The tongues of flame within the iron brazier flutter like tattered rags, half-dead, their flickering crimson barely forcing back the gloom of this morbid cell. All else lies smothered in darkness. Through the metal door, where only a palm-sized slit admits a trace of light, one may glimpse the butcher—his head swathed in a sackcloth mask—as he stalks the corridor.
Flayed skin burns as if seared by fire. Ankles are raw, and disjointed bones send spasms raking every muscle. At first, he does not realize he has awakened. The face before him dissolves into the rolling of a severed head—its neck a ragged ruin caked with clotted blood, the jut of a throat-bone visible through the sundered flesh.

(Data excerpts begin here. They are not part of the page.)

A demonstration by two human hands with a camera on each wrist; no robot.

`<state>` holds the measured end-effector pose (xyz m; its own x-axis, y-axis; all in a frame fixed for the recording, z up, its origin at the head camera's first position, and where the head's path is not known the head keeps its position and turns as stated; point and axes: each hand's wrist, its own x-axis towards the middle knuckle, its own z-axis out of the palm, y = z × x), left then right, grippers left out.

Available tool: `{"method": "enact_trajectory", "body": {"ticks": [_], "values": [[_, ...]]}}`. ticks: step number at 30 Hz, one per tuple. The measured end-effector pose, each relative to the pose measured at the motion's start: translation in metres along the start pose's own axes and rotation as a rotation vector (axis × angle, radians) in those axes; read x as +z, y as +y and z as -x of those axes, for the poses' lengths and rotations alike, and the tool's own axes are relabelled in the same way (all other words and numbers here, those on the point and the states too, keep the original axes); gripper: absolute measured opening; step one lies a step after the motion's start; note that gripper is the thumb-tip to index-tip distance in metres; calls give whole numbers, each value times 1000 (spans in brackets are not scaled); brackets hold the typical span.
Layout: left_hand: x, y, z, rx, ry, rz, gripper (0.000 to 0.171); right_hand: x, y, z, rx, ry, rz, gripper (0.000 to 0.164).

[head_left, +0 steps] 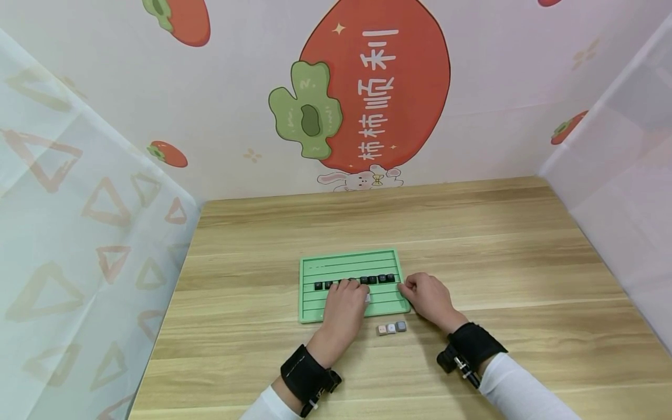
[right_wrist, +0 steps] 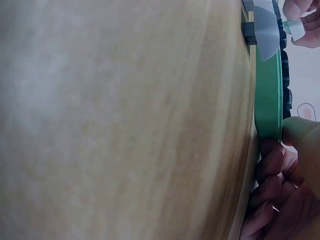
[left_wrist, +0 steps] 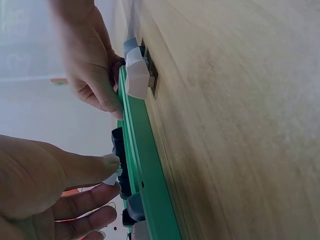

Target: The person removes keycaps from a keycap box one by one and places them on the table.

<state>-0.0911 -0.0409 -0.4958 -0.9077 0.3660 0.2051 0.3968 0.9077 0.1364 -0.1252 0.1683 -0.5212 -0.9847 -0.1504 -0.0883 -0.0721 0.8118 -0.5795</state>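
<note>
A green tray (head_left: 315,313) with raised ridges lies on the table, holding a row of black keycaps (head_left: 382,279). Over its front middle is my left hand (head_left: 345,306), pinching a small whitish keycap (left_wrist: 112,178) between thumb and finger, close to the black row. My right hand (head_left: 430,298) holds the tray's right edge; in the right wrist view its thumb (right_wrist: 296,131) lies at the top rim with the other fingers curled by the side. Part of the black row is hidden behind the left hand.
Just in front of the tray, a beige keycap (head_left: 381,330), a white keycap (head_left: 391,329) and a grey keycap (head_left: 401,326) sit side by side on the wooden table (head_left: 236,280). Printed sheets (head_left: 236,105) stand at the back and both sides.
</note>
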Motion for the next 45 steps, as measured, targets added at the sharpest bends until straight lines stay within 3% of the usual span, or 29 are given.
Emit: {"method": "enact_trajectory", "body": {"ticks": [12,45], "values": [[1,2,4,4,23,-23,16,0,0,0,-9,-5,-12,44],[-6,8,12,26,-13,-25,19,1,1,-1,1,-11,-2,46]]}}
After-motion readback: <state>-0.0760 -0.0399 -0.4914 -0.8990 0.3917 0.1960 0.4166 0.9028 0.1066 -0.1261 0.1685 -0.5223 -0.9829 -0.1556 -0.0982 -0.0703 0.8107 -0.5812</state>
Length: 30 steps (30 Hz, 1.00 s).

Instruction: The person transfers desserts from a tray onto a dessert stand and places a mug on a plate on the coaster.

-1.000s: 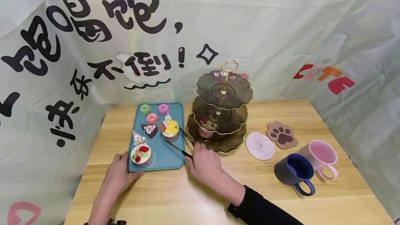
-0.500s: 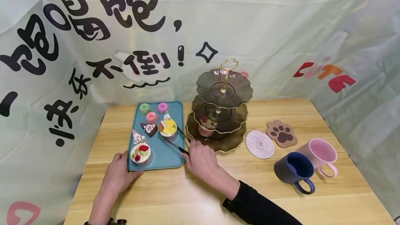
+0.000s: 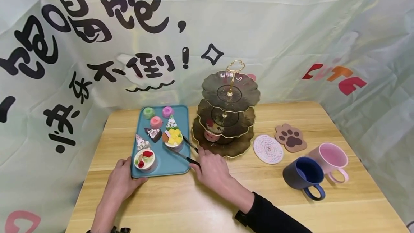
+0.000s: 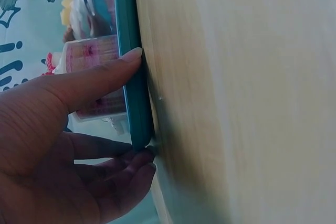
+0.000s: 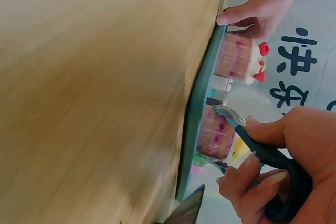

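Black-handled tongs [image 5: 269, 156] are being held in a person's right grip [image 3: 213, 168], curled round their handles. A dessert cup topped with yellow fruit [image 3: 174, 139], upright on a blue tray [image 3: 168, 168], is being straddled by the tongs' arms; whether it is being squeezed cannot be told. The tray's near left corner is being pinched by the left grip [image 3: 121, 178], near a second cup topped with red fruit [image 3: 144, 159]. On the wooden surface [image 3: 171, 204], the tray is being flanked on its right by a three-tiered stand [image 3: 245, 92].
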### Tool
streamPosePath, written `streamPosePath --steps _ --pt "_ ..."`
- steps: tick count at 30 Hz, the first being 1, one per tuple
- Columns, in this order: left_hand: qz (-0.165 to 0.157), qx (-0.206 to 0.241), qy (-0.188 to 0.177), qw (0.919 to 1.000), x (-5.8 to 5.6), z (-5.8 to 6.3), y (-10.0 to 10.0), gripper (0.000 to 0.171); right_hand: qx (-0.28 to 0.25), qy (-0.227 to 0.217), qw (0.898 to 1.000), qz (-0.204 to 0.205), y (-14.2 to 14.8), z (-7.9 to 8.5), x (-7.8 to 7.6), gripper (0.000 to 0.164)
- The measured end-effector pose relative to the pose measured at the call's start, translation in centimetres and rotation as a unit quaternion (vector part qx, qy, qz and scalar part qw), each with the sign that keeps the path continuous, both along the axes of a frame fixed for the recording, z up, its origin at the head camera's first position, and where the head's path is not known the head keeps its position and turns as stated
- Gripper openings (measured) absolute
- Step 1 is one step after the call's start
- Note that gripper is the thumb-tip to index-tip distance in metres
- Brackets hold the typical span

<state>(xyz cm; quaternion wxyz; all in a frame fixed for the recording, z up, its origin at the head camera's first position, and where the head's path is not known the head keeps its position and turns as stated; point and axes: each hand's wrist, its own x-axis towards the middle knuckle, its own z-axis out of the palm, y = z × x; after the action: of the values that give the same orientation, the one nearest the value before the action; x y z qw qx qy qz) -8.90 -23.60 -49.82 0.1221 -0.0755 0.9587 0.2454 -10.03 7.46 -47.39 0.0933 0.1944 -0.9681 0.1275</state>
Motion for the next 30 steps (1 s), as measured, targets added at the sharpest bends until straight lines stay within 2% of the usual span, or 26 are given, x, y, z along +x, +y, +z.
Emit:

Either I have gone mad, or in this rebirth I have met with the most wretched fate.
A slight turn of his head—an attempt to shift his gaze from the dead man's face and survey his surroundings—summons a pain that rends him open from within.
I loathe this unaltered flesh! The curse bursts within his mind.
The hunters had granted him no time to prepare, and so this hasty reincarnation is naught but calamity. Should he ever escape this dungeon, his first act must be to perform the surgery that will bend nerve-signals to the will of his consciousness.
After steadying his breath, he unfurls the tendrils of his spirit inward, rousing what scraps of soul remain within this battered vessel—the dregs of its former owner. With no gratitude whatsoever, he burns that faint ember to ash. As sacrifice, it suffices. Through it, he reaches for the warren of Tsathoggua.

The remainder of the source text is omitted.